▶ EXERCISE OBJECTIVE
From the line containing "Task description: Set" to the last line below, retype everything word for word.

▶ DATA BELOW

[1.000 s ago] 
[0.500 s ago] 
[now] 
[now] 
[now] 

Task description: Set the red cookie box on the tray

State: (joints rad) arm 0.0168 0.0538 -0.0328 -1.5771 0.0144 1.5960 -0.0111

▶ RESPONSE AREA
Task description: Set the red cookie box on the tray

State: (joints rad) arm 0.0168 0.0538 -0.0328 -1.5771 0.0144 1.5960 -0.0111

The exercise requires no further answer.